Problem details
What you return must match the listing word for word.

***** Data below *****

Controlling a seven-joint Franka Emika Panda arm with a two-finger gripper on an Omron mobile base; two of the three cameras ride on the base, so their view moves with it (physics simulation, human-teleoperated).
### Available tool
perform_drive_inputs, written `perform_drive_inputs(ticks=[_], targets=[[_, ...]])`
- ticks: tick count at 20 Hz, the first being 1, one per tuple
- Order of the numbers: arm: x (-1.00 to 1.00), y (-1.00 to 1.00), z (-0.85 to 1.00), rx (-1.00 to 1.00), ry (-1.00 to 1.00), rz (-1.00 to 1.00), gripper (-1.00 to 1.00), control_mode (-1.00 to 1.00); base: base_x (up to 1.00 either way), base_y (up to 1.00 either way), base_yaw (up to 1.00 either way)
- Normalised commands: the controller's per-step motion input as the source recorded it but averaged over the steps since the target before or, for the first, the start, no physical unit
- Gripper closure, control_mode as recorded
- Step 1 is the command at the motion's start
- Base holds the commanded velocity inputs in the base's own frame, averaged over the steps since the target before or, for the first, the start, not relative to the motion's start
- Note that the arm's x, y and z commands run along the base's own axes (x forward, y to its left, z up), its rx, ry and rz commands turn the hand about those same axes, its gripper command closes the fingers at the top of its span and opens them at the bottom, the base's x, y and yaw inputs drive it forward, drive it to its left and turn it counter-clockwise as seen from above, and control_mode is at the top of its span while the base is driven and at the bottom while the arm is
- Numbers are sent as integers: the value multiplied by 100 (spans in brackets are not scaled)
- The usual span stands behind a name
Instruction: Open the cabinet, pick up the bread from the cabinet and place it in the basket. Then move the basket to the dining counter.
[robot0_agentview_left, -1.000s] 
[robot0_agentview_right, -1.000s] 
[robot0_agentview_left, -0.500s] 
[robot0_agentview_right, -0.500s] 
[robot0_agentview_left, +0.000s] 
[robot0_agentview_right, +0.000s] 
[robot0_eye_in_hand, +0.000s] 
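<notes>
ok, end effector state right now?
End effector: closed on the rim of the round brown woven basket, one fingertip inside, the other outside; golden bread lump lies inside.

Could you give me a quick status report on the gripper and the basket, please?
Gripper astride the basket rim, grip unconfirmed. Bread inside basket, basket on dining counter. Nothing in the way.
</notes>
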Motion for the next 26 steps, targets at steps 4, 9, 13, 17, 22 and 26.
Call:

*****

Exercise response
Controlling a seven-joint Franka Emika Panda arm with a two-finger gripper on an Omron mobile base; two of the three cameras ride on the base, so their view moves with it (physics simulation, human-teleoperated).
### Available tool
perform_drive_inputs, written `perform_drive_inputs(ticks=[_], targets=[[_, ...]])`
- ticks: tick count at 20 Hz, the first being 1, one per tuple
- Order of the numbers: arm: x (-1.00 to 1.00), y (-1.00 to 1.00), z (-0.85 to 1.00), rx (-1.00 to 1.00), ry (-1.00 to 1.00), rz (-1.00 to 1.00), gripper (-1.00 to 1.00), control_mode (-1.00 to 1.00); base: base_x (up to 1.00 either way), base_y (up to 1.00 either way), base_yaw (up to 1.00 either way)
- Normalised commands: the controller's per-step motion input as the source recorded it but averaged over the steps since the target before or, for the first, the start, no physical unit
- Gripper closure, control_mode as recorded
- Step 1 is the command at the motion's start
- Base holds the commanded velocity inputs in the base's own frame, averaged over the steps since the target before or, for the first, the start, not relative to the motion's start
- Note that the arm's x, y and z commands run along the base's own axes (x forward, y to its left, z up), its rx, ry and rz commands turn the hand about those same axes, its gripper command closes the fingers at the top of its span and opens them at the bottom, the base's x, y and yaw inputs drive it forward, drive it to its left and turn it counter-clockwise as seen from above, and control_mode is at the top of its span while the base is driven and at the bottom while the arm is
- Numbers are sent as integers: the value multiplied by 100 (spans in brackets are not scaled)
- The usual span stands behind a name
Instruction: Open the cabinet, pick up the bread from the cabinet and place it in the basket. Then move the basket to the dining counter.
[robot0_agentview_left, -1.000s] 
[robot0_agentview_right, -1.000s] 
[robot0_agentview_left, -0.500s] 
[robot0_agentview_right, -0.500s] 
[robot0_agentview_left, +0.000s] 
[robot0_agentview_right, +0.000s] 
[robot0_eye_in_hand, +0.000s] 
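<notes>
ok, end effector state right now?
End effector: closed on the rim of the round brown woven basket, one fingertip inside, the other outside; golden bread lump lies inside.

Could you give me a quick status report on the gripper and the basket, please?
Gripper astride the basket rim, grip unconfirmed. Bread inside basket, basket on dining counter. Nothing in the way.
</notes>
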Motion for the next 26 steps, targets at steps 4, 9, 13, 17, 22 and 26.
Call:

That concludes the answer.